Not all Muslims are like that. Everyone I know goes to the movies, plays Rockband, goes out to restaurants (and they all sell alcohol but we don't order it), and has non-Muslim friends also. That doesn't mean you have to stop praying and reading quran, or start eating pork or drinking. You can still refrain from backbiting, and you can do charitable deeds, do dawah, etc. I find people with kids boring in general, no matter what religion they are. All they ever talk about is kids.
Becoming Muslim has it's ups and downs and I wish I knew alot now what I didn't know then which would of made practicing Islam alot easier for me with all the do's and don'ts but what I'm having problems with is that I have a huge sexual appetite and I need my fix on a regular basis. I'm not really considered marriage material around the mosque but I can pull hella girls outside the mosque. Ladies and blunts is my issues for sure.
As-salaamualaykum wa rahmatullah.
Many of us know the well-known answers for a lot of questions. I think what we need is hikmah and cultural awareness combined with a deep knowledge of the religion.

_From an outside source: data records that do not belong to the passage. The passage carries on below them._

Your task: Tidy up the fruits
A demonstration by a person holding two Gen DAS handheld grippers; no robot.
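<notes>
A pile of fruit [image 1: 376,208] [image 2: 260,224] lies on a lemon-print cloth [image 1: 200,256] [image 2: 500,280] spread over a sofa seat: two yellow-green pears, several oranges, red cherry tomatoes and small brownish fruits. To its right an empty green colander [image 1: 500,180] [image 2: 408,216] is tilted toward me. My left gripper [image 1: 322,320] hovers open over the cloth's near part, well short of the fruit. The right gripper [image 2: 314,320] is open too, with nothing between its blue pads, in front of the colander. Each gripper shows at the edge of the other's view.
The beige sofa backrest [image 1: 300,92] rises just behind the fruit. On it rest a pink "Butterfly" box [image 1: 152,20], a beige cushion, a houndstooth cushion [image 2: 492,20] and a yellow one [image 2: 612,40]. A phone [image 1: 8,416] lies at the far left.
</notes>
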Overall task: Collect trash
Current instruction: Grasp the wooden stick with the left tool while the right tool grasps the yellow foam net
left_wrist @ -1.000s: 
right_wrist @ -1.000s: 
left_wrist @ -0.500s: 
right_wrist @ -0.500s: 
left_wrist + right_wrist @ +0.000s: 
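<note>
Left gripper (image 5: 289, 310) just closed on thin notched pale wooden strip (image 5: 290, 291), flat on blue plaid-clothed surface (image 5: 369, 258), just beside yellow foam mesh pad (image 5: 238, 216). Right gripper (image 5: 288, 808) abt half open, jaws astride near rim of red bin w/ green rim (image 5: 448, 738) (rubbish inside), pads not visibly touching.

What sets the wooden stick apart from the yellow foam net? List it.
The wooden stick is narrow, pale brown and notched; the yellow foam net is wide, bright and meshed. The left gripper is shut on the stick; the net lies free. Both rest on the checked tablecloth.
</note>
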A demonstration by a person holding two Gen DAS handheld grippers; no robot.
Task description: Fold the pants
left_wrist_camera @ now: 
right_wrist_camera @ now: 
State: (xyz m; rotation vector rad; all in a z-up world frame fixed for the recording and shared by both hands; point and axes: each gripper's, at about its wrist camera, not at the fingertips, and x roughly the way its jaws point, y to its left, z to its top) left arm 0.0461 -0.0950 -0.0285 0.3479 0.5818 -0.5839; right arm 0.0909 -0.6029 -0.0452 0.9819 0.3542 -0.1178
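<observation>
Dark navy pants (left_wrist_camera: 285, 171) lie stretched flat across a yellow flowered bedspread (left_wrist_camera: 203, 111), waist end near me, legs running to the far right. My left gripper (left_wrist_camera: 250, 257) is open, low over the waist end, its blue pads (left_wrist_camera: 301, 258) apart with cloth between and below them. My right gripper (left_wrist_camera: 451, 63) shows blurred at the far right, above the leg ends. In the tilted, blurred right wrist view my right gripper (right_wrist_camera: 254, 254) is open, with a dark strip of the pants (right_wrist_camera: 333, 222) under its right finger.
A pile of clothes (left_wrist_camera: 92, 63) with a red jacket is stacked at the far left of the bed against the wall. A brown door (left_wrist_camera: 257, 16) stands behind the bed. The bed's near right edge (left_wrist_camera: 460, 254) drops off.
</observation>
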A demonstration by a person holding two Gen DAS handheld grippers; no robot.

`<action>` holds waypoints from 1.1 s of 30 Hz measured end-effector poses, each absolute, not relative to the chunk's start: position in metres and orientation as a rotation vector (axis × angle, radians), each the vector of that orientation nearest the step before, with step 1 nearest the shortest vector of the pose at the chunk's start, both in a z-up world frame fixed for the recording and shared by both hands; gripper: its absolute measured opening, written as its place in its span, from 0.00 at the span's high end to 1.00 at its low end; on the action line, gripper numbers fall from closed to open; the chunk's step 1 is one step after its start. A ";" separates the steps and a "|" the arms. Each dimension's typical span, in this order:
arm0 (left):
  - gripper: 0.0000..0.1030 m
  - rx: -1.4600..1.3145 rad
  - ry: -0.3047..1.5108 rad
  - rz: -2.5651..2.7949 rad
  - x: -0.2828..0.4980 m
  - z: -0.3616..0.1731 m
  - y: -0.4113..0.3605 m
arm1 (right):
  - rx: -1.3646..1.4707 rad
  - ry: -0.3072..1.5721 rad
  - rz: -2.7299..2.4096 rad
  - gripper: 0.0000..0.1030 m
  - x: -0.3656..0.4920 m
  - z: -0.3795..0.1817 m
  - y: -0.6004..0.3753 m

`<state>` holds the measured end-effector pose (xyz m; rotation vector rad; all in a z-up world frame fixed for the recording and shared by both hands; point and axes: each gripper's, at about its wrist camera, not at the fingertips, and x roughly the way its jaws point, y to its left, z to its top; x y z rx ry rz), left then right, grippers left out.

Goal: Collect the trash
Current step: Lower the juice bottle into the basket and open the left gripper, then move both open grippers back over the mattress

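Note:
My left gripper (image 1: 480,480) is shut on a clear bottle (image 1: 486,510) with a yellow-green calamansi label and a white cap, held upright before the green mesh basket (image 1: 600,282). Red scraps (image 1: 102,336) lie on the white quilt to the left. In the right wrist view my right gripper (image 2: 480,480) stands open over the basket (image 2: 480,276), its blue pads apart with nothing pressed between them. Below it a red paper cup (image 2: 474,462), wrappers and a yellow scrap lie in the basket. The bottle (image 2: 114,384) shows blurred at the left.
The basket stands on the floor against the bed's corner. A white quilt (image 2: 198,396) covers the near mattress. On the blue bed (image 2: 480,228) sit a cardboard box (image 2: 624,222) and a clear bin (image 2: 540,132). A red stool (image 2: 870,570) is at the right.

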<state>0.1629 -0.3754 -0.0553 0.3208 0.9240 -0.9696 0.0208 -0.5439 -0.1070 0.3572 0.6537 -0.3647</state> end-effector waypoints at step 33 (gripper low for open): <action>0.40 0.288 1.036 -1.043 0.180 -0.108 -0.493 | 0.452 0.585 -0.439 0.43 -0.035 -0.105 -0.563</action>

I know that I shouldn't sit with someone drinking alcohol. How should this ruling be applied if it means sitting in my father's home where he may drink a class of wine with his dinner. It is his home. He cooks either halal meat or fish when I come and makes a point to respect my religious practices. He also provides a room in his house for me to pray when I visit.
I remember reading something from our beloved shaykh Abdullah bin Bayyah on this topic. How about if my children accompany me to visit their grandfather? Once he visited my home and brought wine, I wasn't shy to tell him that wasn't acceptable to bring to a Muslim home. However, I am shy to tell him not to drink in his own non-Muslim home.
How should one conduct oneself if a close non-Muslim relative dies? Should we attend the funeral or wake?
How should one conduct oneself is a close non-Muslim relative (like your brother) is getting married? Should we attend the ceremony (in a church) or reception?
How should one conduct oneself in relation to non-Muslim religious holidays? Many Muslims treat non-Muslim cultural holdiays with great disdain. How should we regard these holidays?
When living in the West, it can be sometimes difficult to pray every prayer in its proper time. For example, during the winter months prayers are very close together and this may make things difficult especially when one is out of his home. What is the ruling on combining prayers for situations like these?
Sometimes Muslims used to tell me not to put my money in the bank (even in a non-interest checking account). They didn't offer me a better place to keep except under my bed. It was also mentioned that a credit card is totally prohibited. It may be very useful if you need to rent a car or stay in a hotel. What is the ruling on this?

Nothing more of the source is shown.